Il pozzo di Talete a cura di Lorenzo Buttini
Maggio 2005
LA FILOSOFIA UTILE A RISOLVERE I PROBLEMI DELL'UOMO D'OGGI
Ringrazio "La Goccia briantea"
per la possibilità datami di una rubrica su temi filosofici:
non vuole essere una storia della filosofia succinta né
una presentazione di filosofi imbalsamati nella loro epoca, ma
trattare alcune tematiche filosofiche e capire come possano essere
utili per la soluzione dei problemi dell'uomo d'oggi. Progetto
forse ambizioso, ma che spero di conseguire anche grazie al contributo
di quesiti che voi lettori vorrete porre.
Perché "Il pozzo di Talete": cosa è?
Talete è considerato il primo filosofo anche se, a causa
della scarsità di notizie, alcuni giudicano più
documentabile far iniziare la filosofia con Anassimandro, autore
del primo di natura filosofica "Intorno alla Natura".

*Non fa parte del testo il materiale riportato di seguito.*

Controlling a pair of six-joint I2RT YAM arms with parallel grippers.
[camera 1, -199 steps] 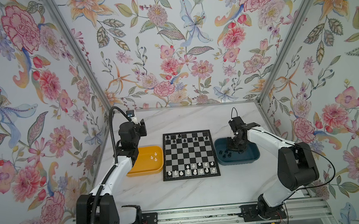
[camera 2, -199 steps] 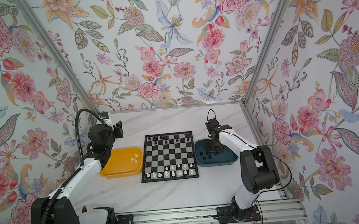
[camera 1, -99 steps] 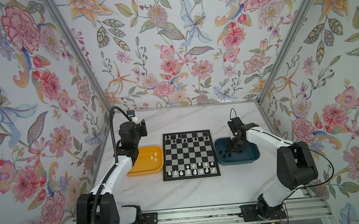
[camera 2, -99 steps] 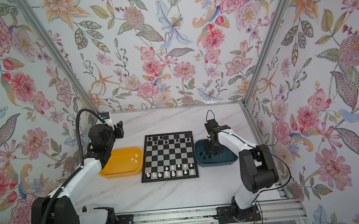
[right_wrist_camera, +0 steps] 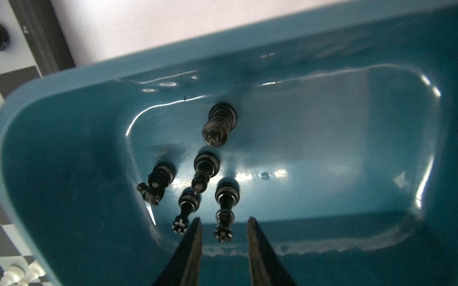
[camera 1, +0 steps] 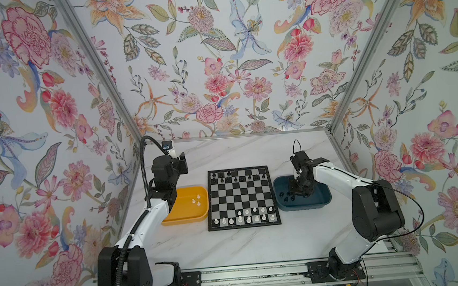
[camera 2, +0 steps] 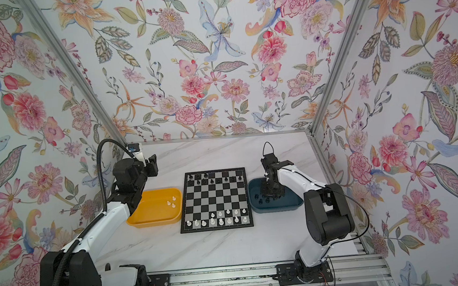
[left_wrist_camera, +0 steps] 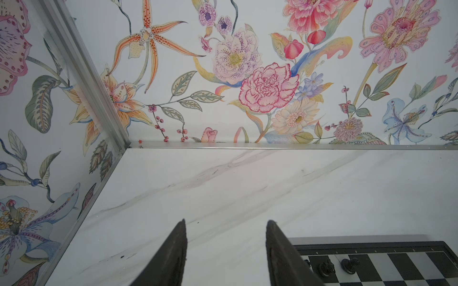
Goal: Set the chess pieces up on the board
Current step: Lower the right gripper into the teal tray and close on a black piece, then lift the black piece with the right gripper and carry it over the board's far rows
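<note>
Two fingers, left gripper (left_wrist_camera: 226, 221): they stand a middling way apart with only bare marble table (left_wrist_camera: 247, 188) between them; I hold nothing and hang above the far end of the yellow tray (camera 1: 184, 212).
Yellow tray: three white pieces (camera 1: 196, 200) lie inside.
Board (camera 1: 241, 195): it lies flat between the two trays, with black pieces (camera 1: 234, 176) on its far two rows and more white pieces on its near two, the rows only partly filled.
Blue tray (camera 1: 321, 196): the right wrist view shows five black pieces inside.
Right gripper (right_wrist_camera: 224, 219): the gap is narrow and I am low inside the blue tray; my fingertips flank the head of a crowned black piece (right_wrist_camera: 224, 231), a sliver of space on each side, nothing clamped.
Since a second ago: neither of my grippers has widened or closed, and the men on the board sit as before.
Writing: small letters run along the board's border in the left wrist view, too small to read.
</note>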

Platone nel "Teeteto" riferisce un aneddoto: Talete,
che fu anche uomo politico, astronomo, fisico e matematico "mentre
era intento a scrutare le stelle e guardava in alto cadde in un
pozzo. Una servetta tracia, garbata e spiritosa, lo prese in giro
dicendogli che egli si preoccupava di conoscere le cose del cielo
e non si avvedeva delle cose che gli stavano davanti e tra i piedi".
Tale aneddoto è stato più volte ripreso nel corso
dei secoli per significare l'incapacità pratica del filosofo,
il quale, assorto com'è nella sua speculazione, non si
accorge di quanto avviene attorno a lui perché "dis-tratto".
E' un cliché ricorrente: il filosofo, che secondo la commedia
di Aristofane, vive sulle nuvole non è in grado di fronteggiare
i problemi quotidiani, nei quali anzi è impacciato forse
perché ha cose più elevate da attenzionare.
L'aneddoto può però avere un'altra valenza: le persone
semplici e ignoranti, nella fattispecie la servetta tracia, legate
come sono alla superficialità dell'esperienza sensibile,
non sono in grado di comprendere il filosofo che si innalza alle
vette del pensiero puro, perciò lo deridono. Non riescono
a capire che Talete è "dis-tratto" dal mondo
terreno, popolato di oggetti che nascono e muoiono incessantemente,
perché vuole guardare più in alto, vuole guardare
gli eterni moti degli astri che si ripetono sempre identici in
ossequio alle immutabili leggi celesti. Talete non aveva forse
detto che le cose di questo mondo non sono affatto quelle che
sembrano a prima vista, ma sono tutte "acqua" o "umido"?
Questo è allora il vero principio di fondo che fa sì
che esse,molteplici e cangianti, possano riunirsi in un "tutto"
omogeneo ed eterno ove superano la loro apparente singolarità.
E' da escludere che Talete sia giunto a vedere il principio di
tutte le cose nell'acqua constatando che tale elemento in natura
si presenta in un triplice stato: gassoso, liquido e solido, perché
fu un'intuizione di Anassimene il processo di rarefazione/condensazione.
Quello che è importante rimarcare è che la filosofia
già dal suo inizio opera una scissione tra le cose che
nascono e periscono, e che costituiscono solo mere apparenze,
il cui vero essere sta altrove, e le cose che sempre sono e non
conoscono nascita e morte, e sono perciò la vera "realtà".
A dire il vero nella lingua greca la parola realtà non
ha un corrispettivo: realtà viene dal latino "res",
in greco, invece, per indicare realtà si usava il participio
presente neutro plurale del verbo essere "ta onta",
"le cose che sono" col quale in seguito Platone indicherà
le "idee". Sempre a proposito di Talete c'è un
altro aneddoto, riferito questa volta da Aristotele, ove viene
messa in luce la sua abilità di uomo d'affari ovvero la
possibilità offerta dal sapere di realizzare cose concrete.
Narra Aristotele che a Talete, povero in canna, molti rinfacciavano
l'inutilità della filosofia. Egli, invece, in base a complessi
calcoli astronomici, previde già dal cuore dell'inverno
che ci sarebbe stata un'abbondante raccolta di olive per cui,
riuscendo a disporre di una modesta somma di danaro, prese a nolo,
a prezzo irrisorio, tutti i frantoi di Mileto e di Chio. Avveratasi
la previsione vi fu un'ingente e forte domanda di frantoi che
egli, a sua volta, riuscì a sub-affittare, e questa volta
a prezzo molto più elevato, anche agli stessi proprietari
ricavandone molte ricchezze. Dimostrò così che la
scienza non è inutile, anche se in genere gli scienziati
o i filosofi non si preoccupano di arricchirsi.